The woman clearly knew nothing about the matter. Woolston suddenly felt oddly hopeful. He had followed the instructions to the letter. If Brook had changed his mind, although it was a nuisance and a waste of his time, then he was off the hook. He looked at his pocket watch. It was already ten past six. He could be home by six thirty, enjoying his whisky and soda. His hand went to his breast pocket. No need for heroics. He would take a quick look backstage, to be sure, then call it a day.
‘I’ll have a look around all the same.’
The woman shrugged. ‘Suit yourself.’
Woolston walked to the stage and slowly climbed the steps, the sound of his shoes echoing through the auditorium. His hand fumbled blindly, until he found the gap in the curtains, and he stepped carefully through on to the hushed stage.
‘Brook?’
The smell of sawdust and mothballs. All the theatre paraphernalia; a rail of costumes, still holding the imprint of the last person to wear the skirts and jackets. He looked up into the flies, the ropes hanging down, a chandelier suspended high above. On a wooden table in the prompt corner was a precarious stack of straw boaters. Fans and headdresses. Feathers.
Black feathers, lots of them, scattered over everything. Always reminding him, always taking him back.
Woolston felt his legs turn to water. Purple-black, ink-blue feathers, the scene returning as clear as day. The cases, the candlelight reflected in the domes of glass, the shock of the moment.
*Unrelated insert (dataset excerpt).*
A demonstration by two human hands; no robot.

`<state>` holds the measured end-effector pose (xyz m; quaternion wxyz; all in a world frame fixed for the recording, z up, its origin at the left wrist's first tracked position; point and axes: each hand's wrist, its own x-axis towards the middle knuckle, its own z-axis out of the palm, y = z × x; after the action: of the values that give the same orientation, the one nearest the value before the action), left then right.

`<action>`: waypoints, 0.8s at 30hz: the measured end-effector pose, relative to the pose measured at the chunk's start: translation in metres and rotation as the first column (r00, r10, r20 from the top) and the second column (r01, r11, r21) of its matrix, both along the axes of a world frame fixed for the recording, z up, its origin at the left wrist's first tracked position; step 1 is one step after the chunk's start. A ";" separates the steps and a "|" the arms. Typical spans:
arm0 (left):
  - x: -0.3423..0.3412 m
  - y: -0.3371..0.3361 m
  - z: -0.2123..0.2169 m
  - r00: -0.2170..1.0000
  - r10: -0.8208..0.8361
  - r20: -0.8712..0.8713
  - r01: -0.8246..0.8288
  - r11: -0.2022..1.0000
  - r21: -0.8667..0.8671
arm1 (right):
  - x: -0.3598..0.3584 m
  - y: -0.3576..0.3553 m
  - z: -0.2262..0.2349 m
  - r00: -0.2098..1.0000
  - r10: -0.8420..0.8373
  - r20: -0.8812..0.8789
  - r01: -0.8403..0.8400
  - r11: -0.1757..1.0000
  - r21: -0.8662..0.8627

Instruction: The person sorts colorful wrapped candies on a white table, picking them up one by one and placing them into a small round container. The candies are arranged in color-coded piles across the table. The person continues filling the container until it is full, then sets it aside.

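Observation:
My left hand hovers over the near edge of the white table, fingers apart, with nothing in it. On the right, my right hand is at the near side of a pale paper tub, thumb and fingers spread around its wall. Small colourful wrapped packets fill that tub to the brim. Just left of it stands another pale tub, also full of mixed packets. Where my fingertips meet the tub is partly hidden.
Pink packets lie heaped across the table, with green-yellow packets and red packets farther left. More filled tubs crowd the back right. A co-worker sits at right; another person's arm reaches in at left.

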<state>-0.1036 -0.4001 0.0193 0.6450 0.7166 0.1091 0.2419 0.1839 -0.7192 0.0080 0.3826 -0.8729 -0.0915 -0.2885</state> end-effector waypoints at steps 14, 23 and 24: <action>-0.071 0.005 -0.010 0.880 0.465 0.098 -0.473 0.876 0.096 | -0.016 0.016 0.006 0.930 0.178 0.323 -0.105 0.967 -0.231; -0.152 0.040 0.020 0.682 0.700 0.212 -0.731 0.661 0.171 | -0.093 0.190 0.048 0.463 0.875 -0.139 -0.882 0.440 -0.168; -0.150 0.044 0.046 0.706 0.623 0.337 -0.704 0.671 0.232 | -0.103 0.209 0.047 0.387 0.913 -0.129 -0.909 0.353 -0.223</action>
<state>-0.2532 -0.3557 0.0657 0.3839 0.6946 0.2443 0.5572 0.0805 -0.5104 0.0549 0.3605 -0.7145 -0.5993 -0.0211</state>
The blood.
Then from the wings, a voice. ‘Hello, Jack.’
It wasn’t possible. Woolston recognised the soft tones that haunted his nightmares, getting fainter with each year that passed, but always there. Suddenly he realised that it was one of the things that had most upset him about the man who’d come to his consulting rooms earlier. The man who seemed to know everything about that night ten years ago. His voice had reminded Woolston of hers, although he knew it couldn’t be. The girl had had no family, they’d made sure of that.
‘Or do you go by the name of John these days? I think I might, were I in your shoes. So much more respectable.’
Woolston spun round, almost losing his balance, but was unable to work out where the sound was coming from. The light was extinguished and he found himself instantly disorientated on the bare stage. He took a few blind steps towards the prompt corner, reaching out his hand but finding nothing but air.
‘Who are you?’ he shouted. ‘What do you want?’
He heard the intake of breath.
‘Jack,’ she said, gently coaxing. ‘I gave you a chance. Don’t pretend you can’t remember . . .’
Woolston panicked. He turned on his heel and tried to run, but pain exploded in the side of his head. The ground rushed up to meet him. His ribs cracked as they hit the wooden surround of the trapdoor, then he dropped, like a stone, down through the stage to the cellar fourteen feet below.